> _Task objective_
Every line of the material is to be returned verbatim. Pictures stay out.

::: Exercise materials

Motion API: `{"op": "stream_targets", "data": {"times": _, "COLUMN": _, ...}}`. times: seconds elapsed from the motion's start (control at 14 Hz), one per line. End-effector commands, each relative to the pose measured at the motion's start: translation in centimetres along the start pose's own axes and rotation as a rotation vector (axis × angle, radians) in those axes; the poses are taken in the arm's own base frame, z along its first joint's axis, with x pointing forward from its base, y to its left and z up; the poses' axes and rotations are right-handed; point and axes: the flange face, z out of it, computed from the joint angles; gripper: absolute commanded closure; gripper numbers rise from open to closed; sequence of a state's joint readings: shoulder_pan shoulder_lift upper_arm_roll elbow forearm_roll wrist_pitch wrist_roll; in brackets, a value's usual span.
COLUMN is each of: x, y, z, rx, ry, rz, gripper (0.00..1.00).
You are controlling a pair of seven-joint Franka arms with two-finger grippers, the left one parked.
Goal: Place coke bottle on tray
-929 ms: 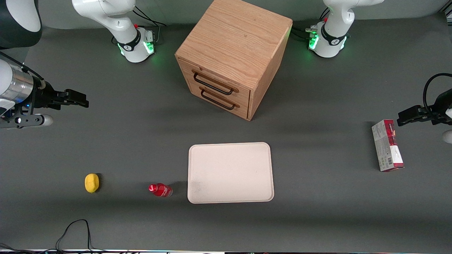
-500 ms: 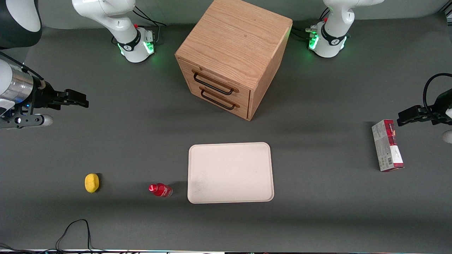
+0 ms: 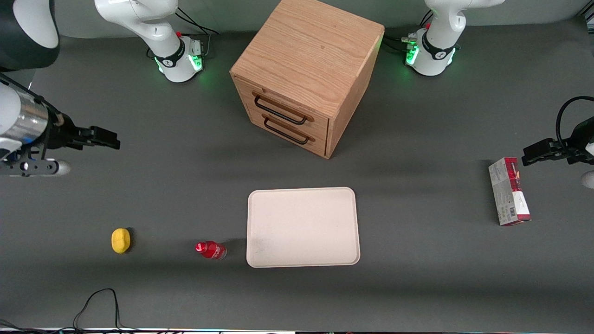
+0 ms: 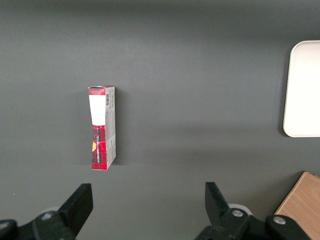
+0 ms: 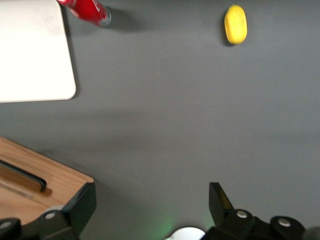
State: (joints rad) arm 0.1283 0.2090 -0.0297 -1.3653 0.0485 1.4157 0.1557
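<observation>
**Op:** Since the earlier frames my right arm has shifted slightly: the gripper [image 3: 107, 138] sits a touch lower in the front view and a little closer to the table's middle. Bottle and tray have not budged.

**Obs:** Gripper state?

**Op:** Spread wide and holding nothing, going by the wrist camera, where both fingers [image 5: 80, 205] stand well apart with bare table between them. It hovers near the working arm's end of the table, farther from the front camera than the target.

**Obs:** And the target?

**Op:** I log the coke bottle [image 3: 211, 249] on the table just beside the tray [image 3: 303, 227], near the tray's corner closest to the front camera, apart from it by a narrow gap. It looks upright, cap leaning toward the lemon [image 3: 120, 240], though I can't rule out that it lies on its side.

**Obs:** Key relation for the approach?

**Op:** From the gripper, the bottle lies nearer the front camera and toward the tray. My judgement: travel diagonally that way, then descend over the cap. Lemon is well clear; drawer cabinet [image 3: 306, 74] is out of the path.
</observation>
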Motion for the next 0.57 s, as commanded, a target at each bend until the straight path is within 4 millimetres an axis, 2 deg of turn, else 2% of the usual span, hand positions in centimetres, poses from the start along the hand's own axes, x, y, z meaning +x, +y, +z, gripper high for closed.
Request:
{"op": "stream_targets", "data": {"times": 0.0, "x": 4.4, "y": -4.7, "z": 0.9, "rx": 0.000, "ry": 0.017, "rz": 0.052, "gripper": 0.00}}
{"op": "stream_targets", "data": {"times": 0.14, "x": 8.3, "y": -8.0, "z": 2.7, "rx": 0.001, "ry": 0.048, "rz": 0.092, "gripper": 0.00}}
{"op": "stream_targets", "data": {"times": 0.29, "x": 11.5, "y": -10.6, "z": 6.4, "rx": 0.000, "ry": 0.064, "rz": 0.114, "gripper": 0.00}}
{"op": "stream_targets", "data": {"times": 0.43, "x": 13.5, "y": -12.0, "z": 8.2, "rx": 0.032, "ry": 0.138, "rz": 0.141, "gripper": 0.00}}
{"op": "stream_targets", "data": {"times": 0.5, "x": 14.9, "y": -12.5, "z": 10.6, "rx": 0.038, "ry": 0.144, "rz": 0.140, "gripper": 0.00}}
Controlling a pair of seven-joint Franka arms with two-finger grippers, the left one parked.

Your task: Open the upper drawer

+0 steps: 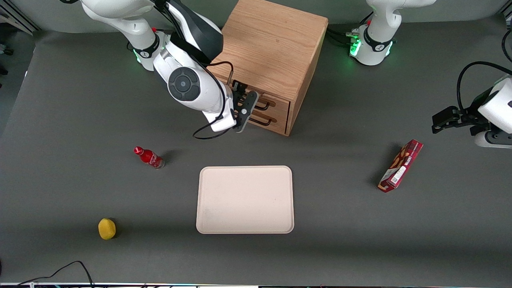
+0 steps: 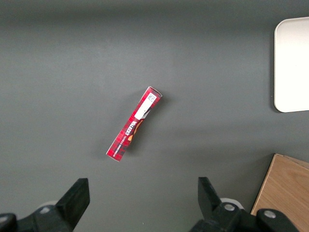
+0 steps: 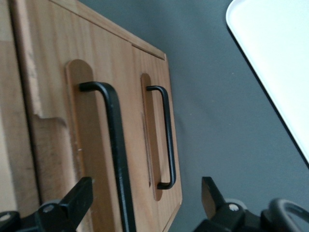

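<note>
In the front view, a light oak cabinet (image 1: 272, 52) is seen standing on the dark grey surface (image 1: 360, 240), farther from the camera than a cream tray (image 1: 245, 199). Two drawers are set in its front, one above the other, each with a black bar handle. The upper drawer (image 1: 276, 103) is the higher of the two and appears closed, flush with the cabinet front. The gripper (image 1: 245, 110) is held right in front of the drawers, at handle height, its fingers spread.

A red bottle (image 1: 149, 157) and a yellow sponge-like object (image 1: 107, 229) are found toward the working arm's end of the surface; a red snack box (image 1: 401, 165) lies toward the parked arm's end.

In the left wrist view, the snack box (image 2: 134, 123) is shown lying flat on the surface, with a corner of the tray (image 2: 292, 63) and an edge of the cabinet (image 2: 285, 193) visible.

In the right wrist view, the upper drawer (image 3: 53, 92) is seen close up — pale oak grain, a rounded recessed slot, and a long black handle (image 3: 116, 154) running between the spread fingers (image 3: 72, 200). The lower drawer (image 3: 157, 77) with its matching handle (image 3: 168, 137) is seen beside it — whether the upper handle is touched cannot be told.
</note>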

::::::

> _Exercise answer_
Motion API: `{"op": "stream_targets", "data": {"times": _, "COLUMN": _, ...}}`. times: seconds elapsed from the motion's start (control at 14 Hz), one per line. End-effector commands, each relative to the pose measured at the motion's start: translation in centimetres along the start pose's own axes and rotation as a rotation vector (axis × angle, radians) in those axes; the poses are taken in the arm's own base frame, z along its first joint's axis, with x pointing forward from its base, y to its left and z up; the poses' axes and rotations are right-handed; point and axes: the flange face, z out of it, computed from the joint angles; gripper: absolute commanded closure; gripper numbers rise from open to closed; sequence of a state's joint readings: shoulder_pan shoulder_lift upper_arm_roll elbow forearm_roll wrist_pitch wrist_roll; in brackets, a value's usual span.
COLUMN is each of: x, y, z, rx, ry, rz, gripper (0.00..1.00).
You are controlling a pair of seven-joint Franka arms with two-finger grippers, the left one parked.
Goal: Place coke bottle on tray
-929 ms: 
-500 ms: 
+0 ms: 
+0 ms: 
+0 ms: 
State: (joints rad) arm 0.1283 0.2090 -0.0297 -1.3653 0.0485 1.4157 0.1557
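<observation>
**Op:** Since the earlier frames my right arm has shifted slightly: the gripper [image 3: 107, 138] sits a touch lower in the front view and a little closer to the table's middle. Bottle and tray have not budged.

**Obs:** Gripper state?

**Op:** Spread wide and holding nothing, going by the wrist camera, where both fingers [image 5: 80, 205] stand well apart with bare table between them. It hovers near the working arm's end of the table, farther from the front camera than the target.

**Obs:** And the target?

**Op:** I log the coke bottle [image 3: 211, 249] on the table just beside the tray [image 3: 303, 227], near the tray's corner closest to the front camera, apart from it by a narrow gap. It looks upright, cap leaning toward the lemon [image 3: 120, 240], though I can't rule out that it lies on its side.

**Obs:** Key relation for the approach?

**Op:** From the gripper, the bottle lies nearer the front camera and toward the tray. My judgement: travel diagonally that way, then descend over the cap. Lemon is well clear; drawer cabinet [image 3: 306, 74] is out of the path.
</observation>
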Motion for the next 0.57 s, as commanded, a target at each bend until the straight path is within 4 millimetres an axis, 2 deg of turn, else 2% of the usual span, hand positions in centimetres, poses from the start along the hand's own axes, x, y, z meaning +x, +y, +z, gripper high for closed.
Request:
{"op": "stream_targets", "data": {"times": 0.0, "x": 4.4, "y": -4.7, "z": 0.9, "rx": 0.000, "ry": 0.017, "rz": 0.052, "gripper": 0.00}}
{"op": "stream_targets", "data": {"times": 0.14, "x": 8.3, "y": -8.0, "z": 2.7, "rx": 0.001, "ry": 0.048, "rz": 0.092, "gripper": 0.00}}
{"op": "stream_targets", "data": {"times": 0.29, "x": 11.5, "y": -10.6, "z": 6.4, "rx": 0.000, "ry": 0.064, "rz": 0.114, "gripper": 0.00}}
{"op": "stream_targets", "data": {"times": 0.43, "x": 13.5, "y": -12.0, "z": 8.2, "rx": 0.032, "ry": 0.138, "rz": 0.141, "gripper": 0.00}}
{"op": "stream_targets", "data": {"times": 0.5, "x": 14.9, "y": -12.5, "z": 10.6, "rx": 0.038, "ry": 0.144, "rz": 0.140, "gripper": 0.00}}
Controlling a pair of seven-joint Franka arms with two-finger grippers, the left one parked.

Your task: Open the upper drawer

+0 steps: 
+0 steps: 
+0 steps: 

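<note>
In the front view, a light oak cabinet (image 1: 272, 52) is seen standing on the dark grey surface (image 1: 360, 240), farther from the camera than a cream tray (image 1: 245, 199). Two drawers are set in its front, one above the other, each with a black bar handle. The upper drawer (image 1: 276, 103) is the higher of the two and appears closed, flush with the cabinet front. The gripper (image 1: 245, 110) is held right in front of the drawers, at handle height, its fingers spread.

A red bottle (image 1: 149, 157) and a yellow sponge-like object (image 1: 107, 229) are found toward the working arm's end of the surface; a red snack box (image 1: 401, 165) lies toward the parked arm's end.

In the left wrist view, the snack box (image 2: 134, 123) is shown lying flat on the surface, with a corner of the tray (image 2: 292, 63) and an edge of the cabinet (image 2: 285, 193) visible.

In the right wrist view, the upper drawer (image 3: 53, 92) is seen close up — pale oak grain, a rounded recessed slot, and a long black handle (image 3: 116, 154) running between the spread fingers (image 3: 72, 200). The lower drawer (image 3: 157, 77) with its matching handle (image 3: 168, 137) is seen beside it — whether the upper handle is touched cannot be told.
</note>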

The exercise has nothing more to it.